Despite this unpromising introduction, Jen and I hit it off and became friends, even though she spent most of our first conversation trying to get me to switch from daily shots to a pump. Years later, in that funny way fate has, we ended up dating, and shortly after, I got my very first pump. We’re getting married next year – and from Jen, I’ve learned twice as much as I ever knew about type 1 diabetes.  

Before spending time with Jen, I barely knew anyone else with type 1 diabetes. I felt alone in my struggle and my frustration. On the other hand, Jen had attended and then worked at a diabetes camp in Rochester, NY since she was 10 years old.

She’d built a vibrant community of in-person and online friends that took pictures of their meters and celebrated every exact 100 mg/dl blood sugar, gave advice about travel and school, and commiserated about kinked pump tubings or unexpected highs and lows. Finding type 1 communities – like Glu – was a revelation for me, and opened my eyes to the different circumstances people live with and ways they cope. I learned about differences in access to insulin around the country and the myriad indignities we deal with in our current healthcare system, galvanizing me to more activism and action toward health justice and equality.

Learning from my diabetes

Is living with type 1 diabetes fun or easy? No – I hope for a cure, for advances in technology, or at least for cheaper insulin just as the rest of us do. Objectively, it’s a stressful, annoying, even dangerous condition that I could do without.

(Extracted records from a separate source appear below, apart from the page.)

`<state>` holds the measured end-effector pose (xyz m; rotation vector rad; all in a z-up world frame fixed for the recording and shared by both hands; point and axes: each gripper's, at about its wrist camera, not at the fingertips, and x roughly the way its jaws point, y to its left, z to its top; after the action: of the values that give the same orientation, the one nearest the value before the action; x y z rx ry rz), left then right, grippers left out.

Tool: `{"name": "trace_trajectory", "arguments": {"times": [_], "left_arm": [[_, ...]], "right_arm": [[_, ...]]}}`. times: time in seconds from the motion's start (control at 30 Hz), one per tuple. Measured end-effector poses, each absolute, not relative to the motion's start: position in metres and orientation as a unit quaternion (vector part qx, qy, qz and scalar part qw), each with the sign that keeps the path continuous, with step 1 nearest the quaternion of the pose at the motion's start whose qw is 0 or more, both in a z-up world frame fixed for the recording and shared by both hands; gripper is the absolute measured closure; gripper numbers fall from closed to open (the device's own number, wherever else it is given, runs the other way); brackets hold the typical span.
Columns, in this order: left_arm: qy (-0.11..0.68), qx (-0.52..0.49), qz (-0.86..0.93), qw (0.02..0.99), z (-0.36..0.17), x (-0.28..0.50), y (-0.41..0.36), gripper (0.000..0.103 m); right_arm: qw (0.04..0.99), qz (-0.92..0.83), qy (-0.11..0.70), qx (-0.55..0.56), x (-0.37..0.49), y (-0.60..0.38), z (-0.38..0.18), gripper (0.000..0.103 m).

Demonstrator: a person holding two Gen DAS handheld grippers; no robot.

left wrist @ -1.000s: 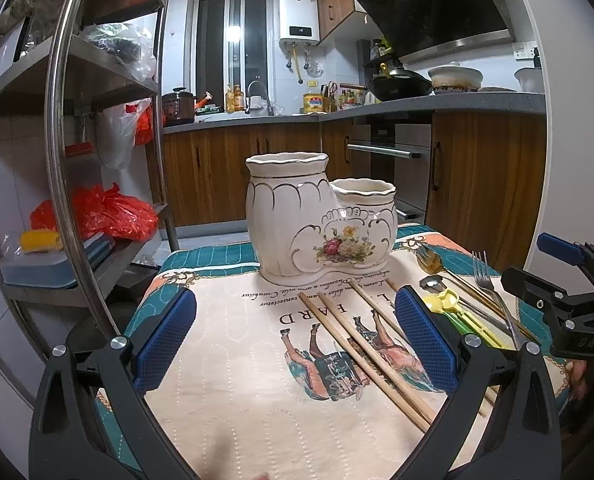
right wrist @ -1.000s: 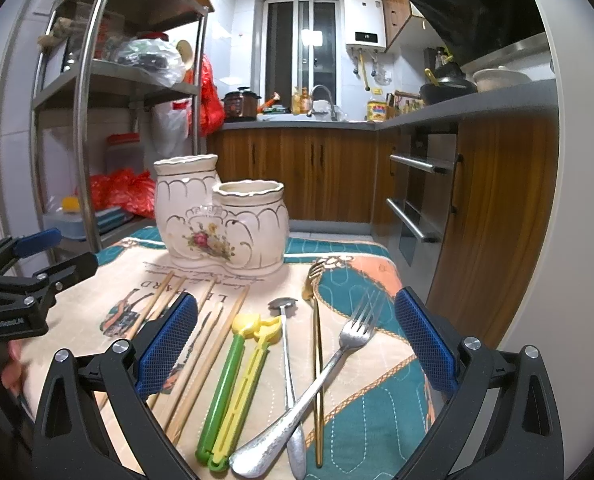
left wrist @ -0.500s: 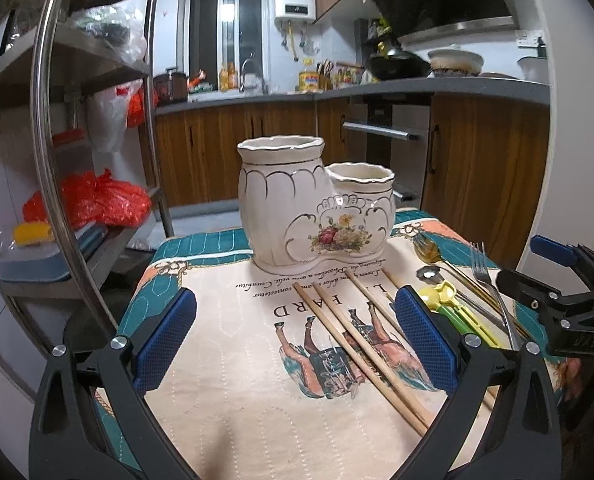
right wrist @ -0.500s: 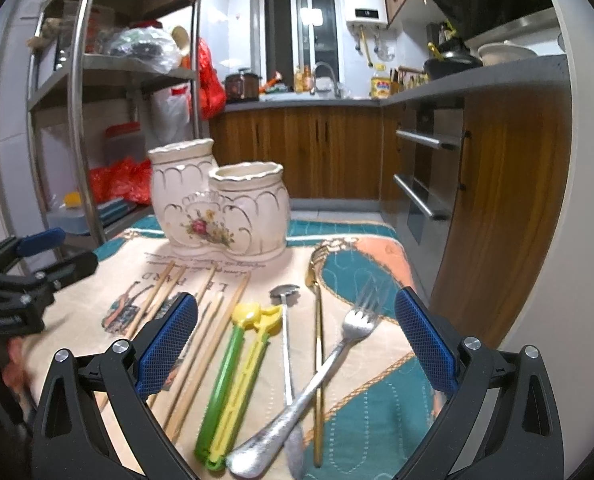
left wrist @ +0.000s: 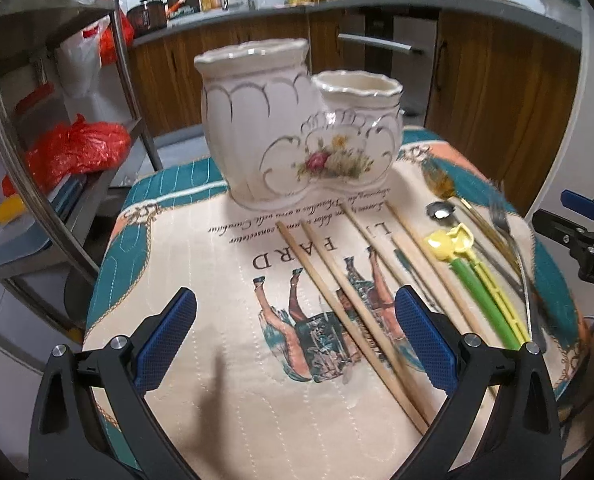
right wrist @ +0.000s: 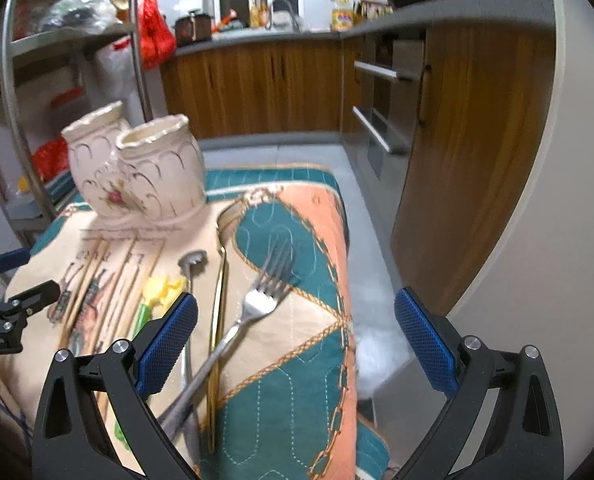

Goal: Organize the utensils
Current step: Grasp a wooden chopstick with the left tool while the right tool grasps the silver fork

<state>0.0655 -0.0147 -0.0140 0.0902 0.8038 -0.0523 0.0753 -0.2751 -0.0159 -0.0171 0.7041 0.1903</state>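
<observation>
Glazed cream ceramic double holder (left wrist: 297, 136) with gilt scallops and a painted flower stands at the far edge of the quilted, printed cloth (left wrist: 217, 360) over the worktop; what its two cups hold cannot be seen. Nearer lie round wooden chopsticks (left wrist: 349, 308), green-and-yellow plastic tongs (left wrist: 477, 280) and a steel fork (right wrist: 257, 308). Left claw (left wrist: 293, 340) and right claw (right wrist: 295, 340) gape wide, holding nothing.

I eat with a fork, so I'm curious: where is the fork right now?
In the right wrist view the fork lies on the cloth before the open right tongs, just right of the gold spoon, tines toward the holder.
</observation>
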Motion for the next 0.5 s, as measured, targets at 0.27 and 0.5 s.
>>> {"name": "trace_trajectory", "arguments": {"times": [0.27, 0.5], "left_arm": [[0.422, 0.036, -0.02, 0.906, -0.019, 0.082, -0.007, 0.006], [0.459, 0.026, -0.031, 0.887, -0.029, 0.092, -0.004, 0.022]], "right_arm": [[0.926, 0.107, 0.363, -0.006, 0.103, -0.277, -0.016, 0.019], [0.906, 0.138, 0.401, 0.005, 0.137, -0.281, -0.023, 0.042]]}}
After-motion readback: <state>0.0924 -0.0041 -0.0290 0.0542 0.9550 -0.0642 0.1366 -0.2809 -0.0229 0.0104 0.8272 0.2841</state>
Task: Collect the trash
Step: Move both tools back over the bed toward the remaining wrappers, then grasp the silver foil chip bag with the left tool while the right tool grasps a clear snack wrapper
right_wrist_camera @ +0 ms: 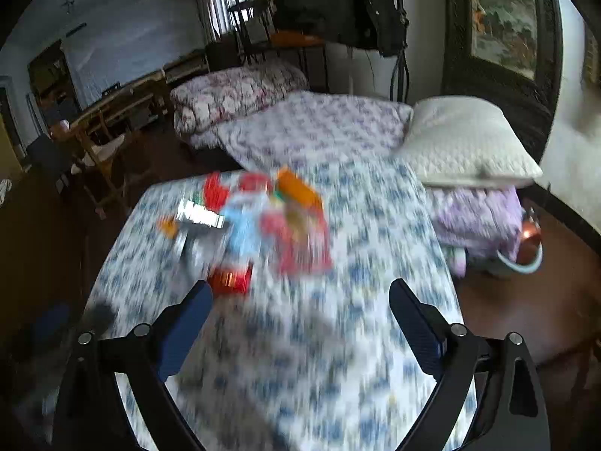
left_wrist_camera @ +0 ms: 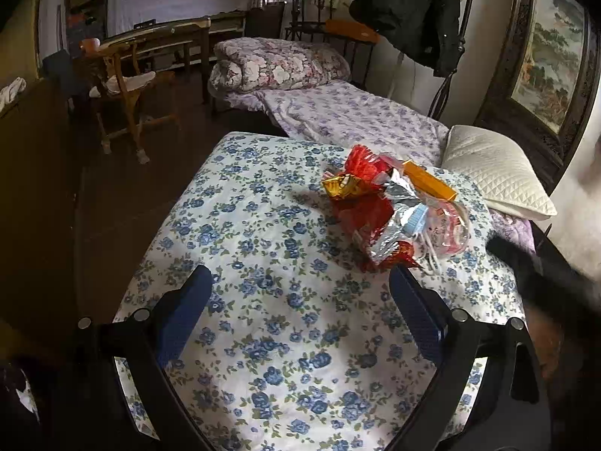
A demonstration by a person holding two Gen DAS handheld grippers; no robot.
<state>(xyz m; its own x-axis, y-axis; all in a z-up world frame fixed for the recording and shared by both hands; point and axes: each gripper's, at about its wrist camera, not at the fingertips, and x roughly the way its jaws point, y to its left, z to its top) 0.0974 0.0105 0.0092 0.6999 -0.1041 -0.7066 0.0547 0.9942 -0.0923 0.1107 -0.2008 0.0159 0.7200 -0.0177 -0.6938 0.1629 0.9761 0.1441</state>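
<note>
- Blue-flowered bedding (left_wrist_camera: 285, 300) covers the bed, a white pillow (left_wrist_camera: 496, 173) at its far right corner.
- Trash pile (left_wrist_camera: 394, 206) of red, gold and silver wrappers lies on the bedding, near the pillow.
- Left tool (left_wrist_camera: 300, 282) released, empty, just short of the pile.
- Right tool (right_wrist_camera: 300, 293) released, empty; its view is blurred.

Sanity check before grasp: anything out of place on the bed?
Yes. A loose heap of crumpled red and silver foil wrappers with an orange rectangular box lies on the blue-flowered white bedspread, near the white quilted pillow. Right wrist view is motion-blurred.
</note>
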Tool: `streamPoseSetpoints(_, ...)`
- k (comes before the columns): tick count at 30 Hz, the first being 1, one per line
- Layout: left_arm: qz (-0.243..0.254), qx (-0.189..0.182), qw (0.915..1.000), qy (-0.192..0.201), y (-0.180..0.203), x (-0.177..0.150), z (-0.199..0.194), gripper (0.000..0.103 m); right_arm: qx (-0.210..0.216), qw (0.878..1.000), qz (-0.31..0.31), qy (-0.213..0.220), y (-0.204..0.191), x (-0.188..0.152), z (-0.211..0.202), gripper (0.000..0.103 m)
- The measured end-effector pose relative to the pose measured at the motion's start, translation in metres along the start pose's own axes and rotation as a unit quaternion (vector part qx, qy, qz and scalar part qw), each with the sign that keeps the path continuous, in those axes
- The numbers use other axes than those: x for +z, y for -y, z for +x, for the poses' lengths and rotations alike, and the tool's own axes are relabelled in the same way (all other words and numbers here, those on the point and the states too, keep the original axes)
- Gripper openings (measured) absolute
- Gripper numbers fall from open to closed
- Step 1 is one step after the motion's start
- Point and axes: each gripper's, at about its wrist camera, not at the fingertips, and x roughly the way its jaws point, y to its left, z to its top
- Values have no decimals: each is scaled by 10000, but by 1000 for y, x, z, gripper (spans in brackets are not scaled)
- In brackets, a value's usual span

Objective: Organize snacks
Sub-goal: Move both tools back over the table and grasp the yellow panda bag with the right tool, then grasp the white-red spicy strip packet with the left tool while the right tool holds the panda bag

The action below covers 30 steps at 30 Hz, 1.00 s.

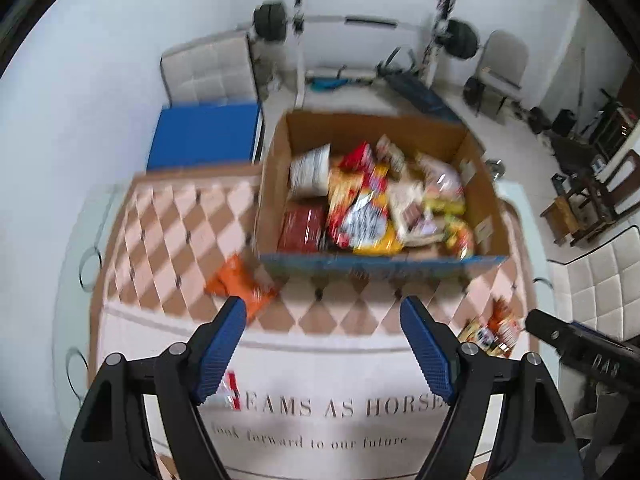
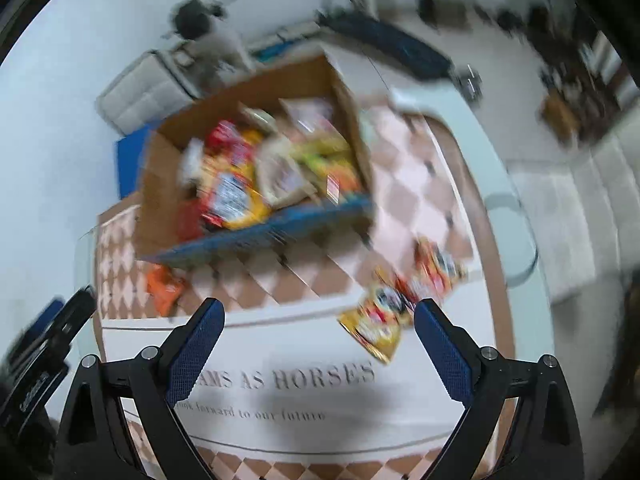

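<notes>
Snacks are being gathered in a cardboard box [image 1: 276, 184] standing on the checked tablecloth [image 1: 168, 232], presumably so that loose packets can be dropped in from the near side, where its blue-edged wall is lowest. Three packets are being left outside it: an orange packet [image 1: 240, 286] just beside the box's near left corner, and a yellow packet [image 2: 378, 320] with a red packet [image 2: 436, 270] near the right edge of the cloth. The yellow packet is being seen with its long axis slanting from near right to far left; its print is blurred. The left gripper [image 1: 324, 344] is being held wide open and empty above the cloth, facing the box. The right gripper [image 2: 318, 344] is likewise being held wide open, gripping nothing, with the yellow packet just inside its right finger.
</notes>
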Motion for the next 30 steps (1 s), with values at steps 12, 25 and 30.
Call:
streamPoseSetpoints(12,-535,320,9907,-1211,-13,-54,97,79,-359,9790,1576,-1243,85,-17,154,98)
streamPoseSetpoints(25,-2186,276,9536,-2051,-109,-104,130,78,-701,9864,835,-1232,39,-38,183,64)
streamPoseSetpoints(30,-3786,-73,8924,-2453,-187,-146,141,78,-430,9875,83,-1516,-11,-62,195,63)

For better or for worse, though, the obstacles it’s thrown in my way served to focus my attention, listen to my body, and taught me some lessons – even if I had to learn them the hard way.

Diabetes is a demon we all fight with, an hourly battle we have to wage on our body’s own frailties and failings. But like any fierce enemy, it may also have something to teach us – about ourselves, our capacity for survival, and the connections we can build with each other for mutual aid and support.

I’m glad to have now joined T1D Exchange and T1D Exchange Glu so that I can learn and help build in this community right here.